Task requirements =
Could you retype every line of the data underneath without altering anything?
________________________________________
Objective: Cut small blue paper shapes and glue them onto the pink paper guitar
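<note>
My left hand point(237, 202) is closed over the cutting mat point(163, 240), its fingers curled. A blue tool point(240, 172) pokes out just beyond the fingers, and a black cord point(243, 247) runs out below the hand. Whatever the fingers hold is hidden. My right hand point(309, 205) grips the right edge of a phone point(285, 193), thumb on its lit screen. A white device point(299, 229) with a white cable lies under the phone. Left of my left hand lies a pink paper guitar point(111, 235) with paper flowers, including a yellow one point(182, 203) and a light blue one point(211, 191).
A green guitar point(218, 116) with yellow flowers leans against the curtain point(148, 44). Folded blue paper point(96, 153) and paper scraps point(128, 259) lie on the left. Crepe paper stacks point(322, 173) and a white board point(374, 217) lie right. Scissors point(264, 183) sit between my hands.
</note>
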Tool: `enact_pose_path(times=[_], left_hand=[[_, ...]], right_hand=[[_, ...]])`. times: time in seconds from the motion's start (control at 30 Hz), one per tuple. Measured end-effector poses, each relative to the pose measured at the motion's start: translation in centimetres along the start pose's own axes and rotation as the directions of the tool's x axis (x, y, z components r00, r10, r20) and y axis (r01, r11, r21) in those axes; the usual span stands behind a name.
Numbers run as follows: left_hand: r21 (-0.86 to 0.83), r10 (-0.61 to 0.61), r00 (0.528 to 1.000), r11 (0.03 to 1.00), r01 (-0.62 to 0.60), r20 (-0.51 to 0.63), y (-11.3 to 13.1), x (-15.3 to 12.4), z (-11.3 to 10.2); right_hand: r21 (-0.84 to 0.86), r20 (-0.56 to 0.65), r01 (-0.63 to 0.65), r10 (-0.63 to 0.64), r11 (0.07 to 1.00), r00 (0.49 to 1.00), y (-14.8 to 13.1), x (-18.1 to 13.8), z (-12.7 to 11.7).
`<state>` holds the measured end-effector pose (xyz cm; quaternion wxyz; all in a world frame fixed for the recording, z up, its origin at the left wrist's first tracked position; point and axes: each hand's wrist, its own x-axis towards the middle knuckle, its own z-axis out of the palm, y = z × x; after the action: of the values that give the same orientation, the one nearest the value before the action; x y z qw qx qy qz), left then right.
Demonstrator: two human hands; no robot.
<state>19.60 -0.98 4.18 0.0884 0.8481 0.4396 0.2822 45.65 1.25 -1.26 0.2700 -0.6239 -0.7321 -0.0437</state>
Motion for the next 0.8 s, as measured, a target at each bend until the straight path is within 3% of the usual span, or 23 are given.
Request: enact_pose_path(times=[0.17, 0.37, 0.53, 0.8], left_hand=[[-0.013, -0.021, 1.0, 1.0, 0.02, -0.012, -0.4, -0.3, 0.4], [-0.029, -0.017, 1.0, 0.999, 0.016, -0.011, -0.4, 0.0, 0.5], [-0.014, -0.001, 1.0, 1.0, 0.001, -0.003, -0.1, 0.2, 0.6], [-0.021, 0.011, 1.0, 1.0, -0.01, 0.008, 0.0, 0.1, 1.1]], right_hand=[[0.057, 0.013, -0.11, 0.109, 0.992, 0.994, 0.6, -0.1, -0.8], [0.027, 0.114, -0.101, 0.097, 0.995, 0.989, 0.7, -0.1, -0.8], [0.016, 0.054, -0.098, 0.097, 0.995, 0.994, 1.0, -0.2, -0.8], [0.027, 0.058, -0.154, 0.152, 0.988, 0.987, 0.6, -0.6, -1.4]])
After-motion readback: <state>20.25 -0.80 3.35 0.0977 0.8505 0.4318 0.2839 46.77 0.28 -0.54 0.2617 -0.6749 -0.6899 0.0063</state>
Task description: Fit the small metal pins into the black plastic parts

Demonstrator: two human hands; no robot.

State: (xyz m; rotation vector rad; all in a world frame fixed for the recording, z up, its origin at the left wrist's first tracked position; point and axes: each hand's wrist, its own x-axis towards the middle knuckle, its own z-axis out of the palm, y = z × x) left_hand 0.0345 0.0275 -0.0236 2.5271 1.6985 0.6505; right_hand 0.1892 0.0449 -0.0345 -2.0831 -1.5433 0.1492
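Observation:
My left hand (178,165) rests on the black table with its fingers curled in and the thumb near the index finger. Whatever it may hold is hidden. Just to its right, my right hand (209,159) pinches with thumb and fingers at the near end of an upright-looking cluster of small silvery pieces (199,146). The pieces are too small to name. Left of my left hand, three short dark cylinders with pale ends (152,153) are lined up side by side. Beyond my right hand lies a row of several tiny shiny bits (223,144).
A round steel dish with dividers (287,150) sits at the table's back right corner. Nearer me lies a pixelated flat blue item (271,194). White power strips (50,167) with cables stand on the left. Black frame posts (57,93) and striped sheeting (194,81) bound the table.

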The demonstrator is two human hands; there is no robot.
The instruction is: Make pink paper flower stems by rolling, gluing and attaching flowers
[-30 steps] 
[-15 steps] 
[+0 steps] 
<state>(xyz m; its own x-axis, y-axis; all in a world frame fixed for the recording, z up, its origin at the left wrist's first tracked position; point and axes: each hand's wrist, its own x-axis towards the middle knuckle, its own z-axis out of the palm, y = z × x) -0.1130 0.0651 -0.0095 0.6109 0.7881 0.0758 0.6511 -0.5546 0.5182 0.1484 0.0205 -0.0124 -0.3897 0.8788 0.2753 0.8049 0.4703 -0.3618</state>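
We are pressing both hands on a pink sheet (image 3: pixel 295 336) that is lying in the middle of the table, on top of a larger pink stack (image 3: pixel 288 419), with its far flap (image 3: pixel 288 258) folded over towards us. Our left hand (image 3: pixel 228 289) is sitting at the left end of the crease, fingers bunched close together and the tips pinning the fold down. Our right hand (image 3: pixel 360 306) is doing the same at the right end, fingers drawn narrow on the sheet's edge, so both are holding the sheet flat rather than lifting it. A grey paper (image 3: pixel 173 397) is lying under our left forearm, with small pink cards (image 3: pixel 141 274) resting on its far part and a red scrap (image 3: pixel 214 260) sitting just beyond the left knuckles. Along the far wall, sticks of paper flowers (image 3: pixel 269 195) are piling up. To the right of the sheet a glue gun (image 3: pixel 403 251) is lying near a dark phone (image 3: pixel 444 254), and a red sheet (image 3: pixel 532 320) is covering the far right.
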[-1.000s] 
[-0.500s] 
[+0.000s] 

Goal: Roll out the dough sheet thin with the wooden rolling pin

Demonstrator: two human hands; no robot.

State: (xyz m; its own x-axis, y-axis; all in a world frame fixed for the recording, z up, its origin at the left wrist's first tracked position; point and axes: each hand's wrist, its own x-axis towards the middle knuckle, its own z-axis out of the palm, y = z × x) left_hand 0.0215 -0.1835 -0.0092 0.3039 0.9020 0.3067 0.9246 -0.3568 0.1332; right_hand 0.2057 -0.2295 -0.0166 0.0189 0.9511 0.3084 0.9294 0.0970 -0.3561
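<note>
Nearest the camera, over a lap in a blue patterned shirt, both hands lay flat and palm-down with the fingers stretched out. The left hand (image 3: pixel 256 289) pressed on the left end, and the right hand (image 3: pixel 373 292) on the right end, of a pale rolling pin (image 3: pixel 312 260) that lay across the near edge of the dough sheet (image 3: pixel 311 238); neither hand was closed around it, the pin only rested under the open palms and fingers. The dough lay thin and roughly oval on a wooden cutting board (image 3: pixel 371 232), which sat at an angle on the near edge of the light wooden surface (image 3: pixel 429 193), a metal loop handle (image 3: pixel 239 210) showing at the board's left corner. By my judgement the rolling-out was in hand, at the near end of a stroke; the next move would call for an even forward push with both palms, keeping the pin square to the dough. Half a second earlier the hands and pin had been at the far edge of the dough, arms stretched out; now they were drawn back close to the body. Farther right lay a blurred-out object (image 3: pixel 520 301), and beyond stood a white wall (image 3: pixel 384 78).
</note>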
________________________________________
Solution to this problem =
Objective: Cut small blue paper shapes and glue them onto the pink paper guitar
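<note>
My left hand point(237, 202) is closed over the cutting mat point(163, 240), its fingers curled. A blue tool point(240, 172) pokes out just beyond the fingers, and a black cord point(243, 247) runs out below the hand. Whatever the fingers hold is hidden. My right hand point(309, 205) grips the right edge of a phone point(285, 193), thumb on its lit screen. A white device point(299, 229) with a white cable lies under the phone. Left of my left hand lies a pink paper guitar point(111, 235) with paper flowers, including a yellow one point(182, 203) and a light blue one point(211, 191).
A green guitar point(218, 116) with yellow flowers leans against the curtain point(148, 44). Folded blue paper point(96, 153) and paper scraps point(128, 259) lie on the left. Crepe paper stacks point(322, 173) and a white board point(374, 217) lie right. Scissors point(264, 183) sit between my hands.
</note>
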Tool: `enact_pose_path(times=[_], left_hand=[[_, ...]], right_hand=[[_, ...]])`. times: time in seconds from the motion's start (control at 30 Hz), one per tuple. Measured end-effector poses, each relative to the pose measured at the motion's start: translation in centimetres along the start pose's own axes and rotation as the directions of the tool's x axis (x, y, z components r00, r10, r20) and y axis (r01, r11, r21) in those axes; the usual span stands behind a name.
Numbers run as follows: left_hand: r21 (-0.86 to 0.83), r10 (-0.61 to 0.61), r00 (0.528 to 1.000), r11 (0.03 to 1.00), r01 (-0.62 to 0.60), r20 (-0.51 to 0.63), y (-11.3 to 13.1), x (-15.3 to 12.4), z (-11.3 to 10.2); right_hand: r21 (-0.84 to 0.86), r20 (-0.56 to 0.65), r01 (-0.63 to 0.65), r10 (-0.63 to 0.64), r11 (0.07 to 1.00), r00 (0.49 to 1.00), y (-14.8 to 13.1), x (-18.1 to 13.8), z (-12.7 to 11.7).
`<state>` holds the measured end-effector pose (xyz cm; quaternion wxyz; all in a world frame fixed for the recording, z up, its origin at the left wrist's first tracked position; point and axes: each hand's wrist, its own x-axis towards the middle knuckle, its own z-axis out of the palm, y = z × x; after the action: of the values that give the same orientation, the one nearest the value before the action; x y z qw qx qy qz), left then right.
Demonstrator: two human hands; no robot.
<state>19.60 -0.98 4.18 0.0884 0.8481 0.4396 0.2822 45.65 1.25 -1.26 0.2700 -0.6239 -0.7321 -0.0437</state>
Motion for the next 0.8 s, as measured, a target at each bend until the straight path is within 3% of the usual span, or 23 are given.
Request: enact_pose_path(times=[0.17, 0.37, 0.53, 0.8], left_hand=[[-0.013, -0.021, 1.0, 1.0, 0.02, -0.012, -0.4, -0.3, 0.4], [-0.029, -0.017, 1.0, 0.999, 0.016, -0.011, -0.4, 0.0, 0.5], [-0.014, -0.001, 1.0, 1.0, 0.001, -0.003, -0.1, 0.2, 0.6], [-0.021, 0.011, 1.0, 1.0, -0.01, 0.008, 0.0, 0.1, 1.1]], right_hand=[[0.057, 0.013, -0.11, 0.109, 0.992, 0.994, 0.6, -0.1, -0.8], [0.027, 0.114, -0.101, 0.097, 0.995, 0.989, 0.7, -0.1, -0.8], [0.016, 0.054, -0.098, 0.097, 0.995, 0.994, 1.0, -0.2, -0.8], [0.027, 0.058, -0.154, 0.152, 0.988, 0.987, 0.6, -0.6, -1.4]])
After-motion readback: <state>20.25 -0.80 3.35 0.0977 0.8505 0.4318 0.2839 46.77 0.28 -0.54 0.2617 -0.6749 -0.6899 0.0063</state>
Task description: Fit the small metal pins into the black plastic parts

Demonstrator: two human hands; no robot.

State: (xyz m; rotation vector rad; all in a world frame fixed for the recording, z up, its origin at the left wrist's first tracked position; point and axes: each hand's wrist, its own x-axis towards the middle knuckle, its own z-axis out of the palm, y = z × x) left_hand 0.0345 0.0275 -0.0236 2.5271 1.6985 0.6505; right_hand 0.1892 0.0449 -0.0345 -2.0831 -1.5433 0.1492
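Observation:
My left hand (178,165) rests on the black table with its fingers curled in and the thumb near the index finger. Whatever it may hold is hidden. Just to its right, my right hand (209,159) pinches with thumb and fingers at the near end of an upright-looking cluster of small silvery pieces (199,146). The pieces are too small to name. Left of my left hand, three short dark cylinders with pale ends (152,153) are lined up side by side. Beyond my right hand lies a row of several tiny shiny bits (223,144).
A round steel dish with dividers (287,150) sits at the table's back right corner. Nearer me lies a pixelated flat blue item (271,194). White power strips (50,167) with cables stand on the left. Black frame posts (57,93) and striped sheeting (194,81) bound the table.
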
The demonstrator is two human hands; there is no robot.
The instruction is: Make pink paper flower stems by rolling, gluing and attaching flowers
[-30 steps] 
[-15 steps] 
[+0 steps] 
<state>(xyz m; its own x-axis, y-axis; all in a world frame fixed for the recording, z up, its origin at the left wrist's first tracked position; point and axes: each hand's wrist, its own x-axis towards the middle knuckle, its own z-axis out of the palm, y = z × x) -0.1130 0.0651 -0.0095 0.6109 0.7881 0.0758 0.6511 -0.5546 0.5182 0.1484 0.0205 -0.0124 -0.3897 0.8788 0.2753 0.8049 0.4703 -0.3618</state>
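We are pressing both hands on a pink sheet (image 3: pixel 295 336) that is lying in the middle of the table, on top of a larger pink stack (image 3: pixel 288 419), with its far flap (image 3: pixel 288 258) folded over towards us. Our left hand (image 3: pixel 228 289) is sitting at the left end of the crease, fingers bunched close together and the tips pinning the fold down. Our right hand (image 3: pixel 360 306) is doing the same at the right end, fingers drawn narrow on the sheet's edge, so both are holding the sheet flat rather than lifting it. A grey paper (image 3: pixel 173 397) is lying under our left forearm, with small pink cards (image 3: pixel 141 274) resting on its far part and a red scrap (image 3: pixel 214 260) sitting just beyond the left knuckles. Along the far wall, sticks of paper flowers (image 3: pixel 269 195) are piling up. To the right of the sheet a glue gun (image 3: pixel 403 251) is lying near a dark phone (image 3: pixel 444 254), and a red sheet (image 3: pixel 532 320) is covering the far right.
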[-1.000s] 
[-0.500s] 
[+0.000s] 

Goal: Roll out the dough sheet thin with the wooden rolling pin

Demonstrator: two human hands; no robot.

State: (xyz m; its own x-axis, y-axis; all in a world frame fixed for the recording, z up, its origin at the left wrist's first tracked position; point and axes: each hand's wrist, its own x-axis towards the middle knuckle, its own z-axis out of the palm, y = z × x) left_hand 0.0215 -0.1835 -0.0092 0.3039 0.9020 0.3067 0.9246 -0.3568 0.1332; right_hand 0.2057 -0.2295 -0.0166 0.0189 0.9511 0.3084 0.9294 0.0970 -0.3561
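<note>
Nearest the camera, over a lap in a blue patterned shirt, both hands lay flat and palm-down with the fingers stretched out. The left hand (image 3: pixel 256 289) pressed on the left end, and the right hand (image 3: pixel 373 292) on the right end, of a pale rolling pin (image 3: pixel 312 260) that lay across the near edge of the dough sheet (image 3: pixel 311 238); neither hand was closed around it, the pin only rested under the open palms and fingers. The dough lay thin and roughly oval on a wooden cutting board (image 3: pixel 371 232), which sat at an angle on the near edge of the light wooden surface (image 3: pixel 429 193), a metal loop handle (image 3: pixel 239 210) showing at the board's left corner. By my judgement the rolling-out was in hand, at the near end of a stroke; the next move would call for an even forward push with both palms, keeping the pin square to the dough. Half a second earlier the hands and pin had been at the far edge of the dough, arms stretched out; now they were drawn back close to the body. Farther right lay a blurred-out object (image 3: pixel 520 301), and beyond stood a white wall (image 3: pixel 384 78).
</note>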

The exercise is done.